During the interview

If you have prepared well, i.e. you know about the job you are applying for, you know your CV or what you originally wrote on your application form and you know something about the company, then you should feel confident to answer any question that the interviewer may ask.

  • If you are asked a question you do not understand, ask the interviewer to repeat it or re-phrase how they’ve asked it. This is much better than saying, “I don’t know” or giving an answer off the top of your head.
  • Don’t worry about stopping to think before you answer. Again this shows that you are thinking carefully about your answer rather than rushing your responses.
  • Try to avoid answering with just a ‘Yes’ or a ‘No’
  • Remember, the interviewer is interested in you as a person and what experiences you’ve had. Be prepared to expand on your CV or application form.
  • The interviewer should be looking for evidence that you can do what you’ve said you can. Be prepared to substantiate what you say with real life examples.
  • If you are asked how you deal with problems at work, keep your answers positive and think of suggestions for how you would like things to improve.
  • If you need to ask questions during the interview, keep them brief. There should be time at the end of the interview for you to ask any questions you may have.
  • Never run down or make negative comments about your current employer. And don’t emphasise any difficulties you may have had with a manager – this could send the wrong message.

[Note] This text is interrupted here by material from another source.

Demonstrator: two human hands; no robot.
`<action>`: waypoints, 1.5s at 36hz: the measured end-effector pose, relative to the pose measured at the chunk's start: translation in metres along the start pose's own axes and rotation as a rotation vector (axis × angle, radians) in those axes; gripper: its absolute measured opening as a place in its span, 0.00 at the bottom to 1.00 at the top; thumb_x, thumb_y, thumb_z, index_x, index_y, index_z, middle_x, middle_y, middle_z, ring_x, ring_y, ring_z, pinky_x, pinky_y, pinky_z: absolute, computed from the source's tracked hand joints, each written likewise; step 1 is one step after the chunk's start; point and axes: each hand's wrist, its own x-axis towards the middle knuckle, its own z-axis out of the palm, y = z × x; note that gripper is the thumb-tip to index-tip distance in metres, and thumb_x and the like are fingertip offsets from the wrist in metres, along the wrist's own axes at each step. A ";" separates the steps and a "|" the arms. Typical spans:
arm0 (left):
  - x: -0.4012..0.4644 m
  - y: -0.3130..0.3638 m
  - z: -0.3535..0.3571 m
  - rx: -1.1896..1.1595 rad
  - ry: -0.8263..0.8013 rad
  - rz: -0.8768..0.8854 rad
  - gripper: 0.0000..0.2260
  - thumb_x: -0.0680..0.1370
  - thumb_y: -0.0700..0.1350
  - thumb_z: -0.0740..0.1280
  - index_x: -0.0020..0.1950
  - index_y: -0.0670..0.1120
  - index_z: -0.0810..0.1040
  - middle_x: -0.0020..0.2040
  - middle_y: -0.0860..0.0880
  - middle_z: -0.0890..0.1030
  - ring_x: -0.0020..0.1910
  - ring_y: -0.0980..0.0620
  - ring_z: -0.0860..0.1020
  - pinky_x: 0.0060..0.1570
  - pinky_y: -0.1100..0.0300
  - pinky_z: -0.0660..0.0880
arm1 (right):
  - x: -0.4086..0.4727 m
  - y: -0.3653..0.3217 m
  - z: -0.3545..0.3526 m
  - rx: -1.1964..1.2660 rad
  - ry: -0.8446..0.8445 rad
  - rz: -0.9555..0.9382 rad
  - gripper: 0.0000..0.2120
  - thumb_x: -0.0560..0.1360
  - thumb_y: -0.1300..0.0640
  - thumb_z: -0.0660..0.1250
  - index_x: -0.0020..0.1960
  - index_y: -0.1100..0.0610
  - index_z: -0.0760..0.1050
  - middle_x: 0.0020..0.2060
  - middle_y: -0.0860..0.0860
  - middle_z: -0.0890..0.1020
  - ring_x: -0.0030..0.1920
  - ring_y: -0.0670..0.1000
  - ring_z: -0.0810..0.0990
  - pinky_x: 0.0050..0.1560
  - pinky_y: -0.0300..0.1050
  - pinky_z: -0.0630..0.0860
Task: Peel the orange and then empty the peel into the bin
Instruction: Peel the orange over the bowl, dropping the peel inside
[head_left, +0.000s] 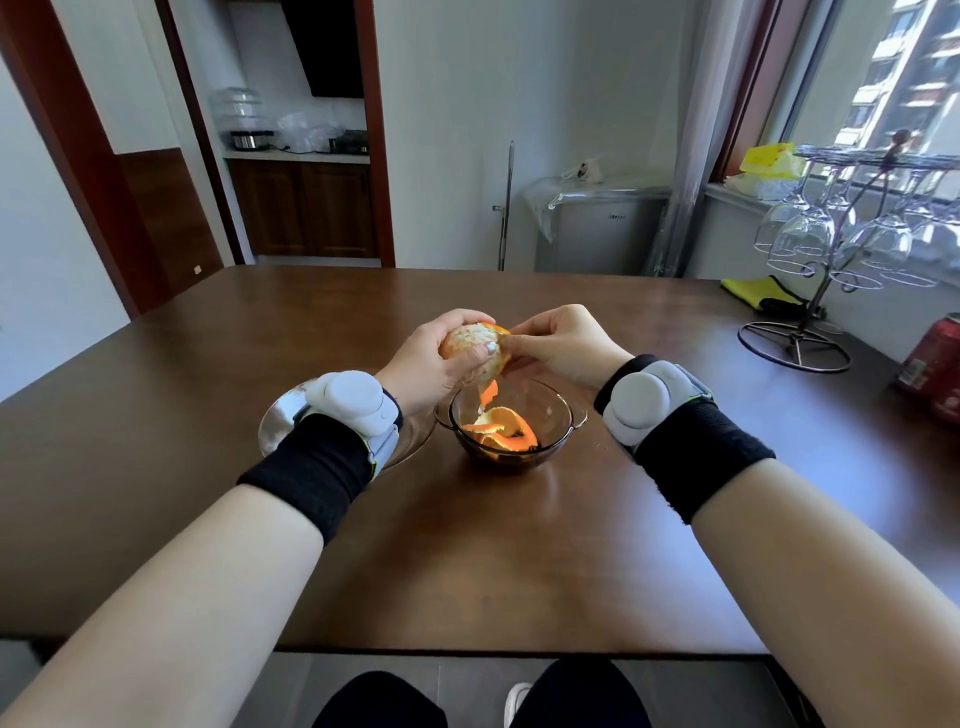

At the end of the interview

Interviews are a two-way process and at the end of the interview you should be given the chance to ask questions. Try to keep your questions as a combination of what’s important to you but also demonstrate an interest in the job or company.

If it helps, write your questions down before the interview. Here are some suggestions:

  • What are the main responsibilities of the job?
  • How many people are in the team I will be working with?
  • What efficiencies will I be expected to achieve?
  • How busy is the workshop generally?
  • What training can I expect to get?
  • What opportunities are there for career with the Company?
  • When will you be making a decision?

Once the interview is over, the interviewer should let you know what happens next. For example, you may be called for another interview or you may simply receive a letter in the post letting you know if you were successful or not.

When you leave, thank the interviewer for their time and wish them Goodbye.

Practice questions

Why not begin your preparation now! If you would like to practice your responses to some general interview questions click here

Another way you could prepare for an interview is to ask your line manager or another colleague to ‘role-play’ the interview with you. Ask them to ask you the practice questions as if you were actually being interviewed.

This can benefit those that have not been interviewed for some time.